## Assignment
What you return must match the listing below exactly, minus any pictures.

## Information shown
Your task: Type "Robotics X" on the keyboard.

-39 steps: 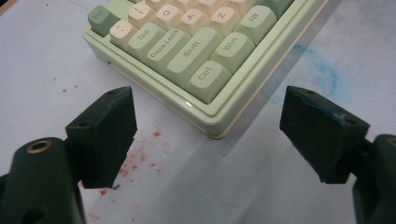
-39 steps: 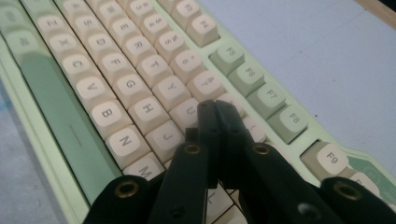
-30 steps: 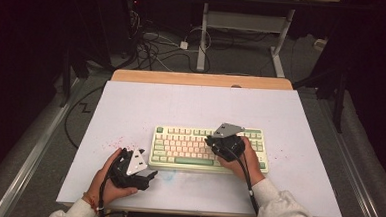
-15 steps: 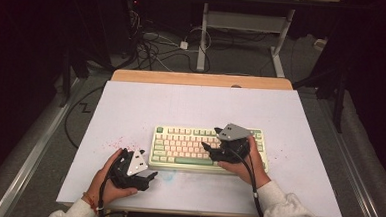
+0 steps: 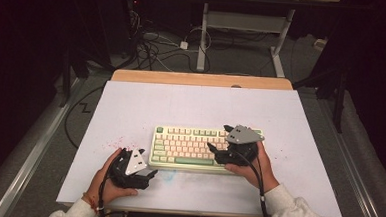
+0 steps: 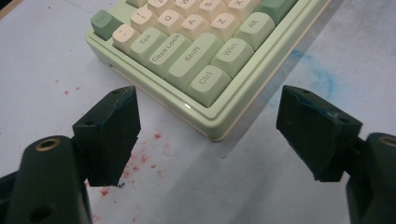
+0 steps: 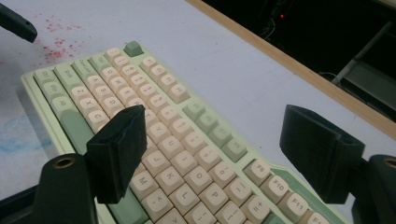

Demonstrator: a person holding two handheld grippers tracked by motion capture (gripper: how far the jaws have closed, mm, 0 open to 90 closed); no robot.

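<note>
Pale green and cream, the keyboard (image 5: 204, 149) lies flat on the white bench (image 5: 191, 108), a little toward the near edge and right of centre. We note red specks (image 5: 114, 143) on the bench left of it and a faint blue smear (image 6: 322, 79) just off its near left corner.

Right tongs (image 5: 217, 154) hang over the right part of the keyboard, tipped toward the keys. Their jaws have just been opening and now stand wide apart; in the right gripper view (image 7: 210, 154) we see only keys below the gap, nothing between the pads, nothing gripped.

Left tongs (image 5: 145, 173) sit low at the keyboard's near left corner, just beside it. In the left gripper view (image 6: 205, 135) we see the jaws spread wide, the corner by the Ctrl key (image 6: 208, 80) ahead of the gap, pads apart from it.
</note>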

## Your response
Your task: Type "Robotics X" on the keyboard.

-39 steps: 
-39 steps: 
-30 steps: 
-15 steps: 
+0 steps: 
+0 steps: 
+0 steps: 

Demonstrator: a person holding two handheld grippers tracked by motion capture (gripper: how far the jaws have closed, mm, 0 open to 90 closed); no robot.

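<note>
Pale green and cream, the keyboard (image 5: 204, 149) lies flat on the white bench (image 5: 191, 108), a little toward the near edge and right of centre. We note red specks (image 5: 114, 143) on the bench left of it and a faint blue smear (image 6: 322, 79) just off its near left corner.

Right tongs (image 5: 217, 154) hang over the right part of the keyboard, tipped toward the keys. Their jaws have just been opening and now stand wide apart; in the right gripper view (image 7: 210, 154) we see only keys below the gap, nothing between the pads, nothing gripped.

Left tongs (image 5: 145, 173) sit low at the keyboard's near left corner, just beside it. In the left gripper view (image 6: 205, 135) we see the jaws spread wide, the corner by the Ctrl key (image 6: 208, 80) ahead of the gap, pads apart from it.
</note>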

Nothing else is needed for this exercise.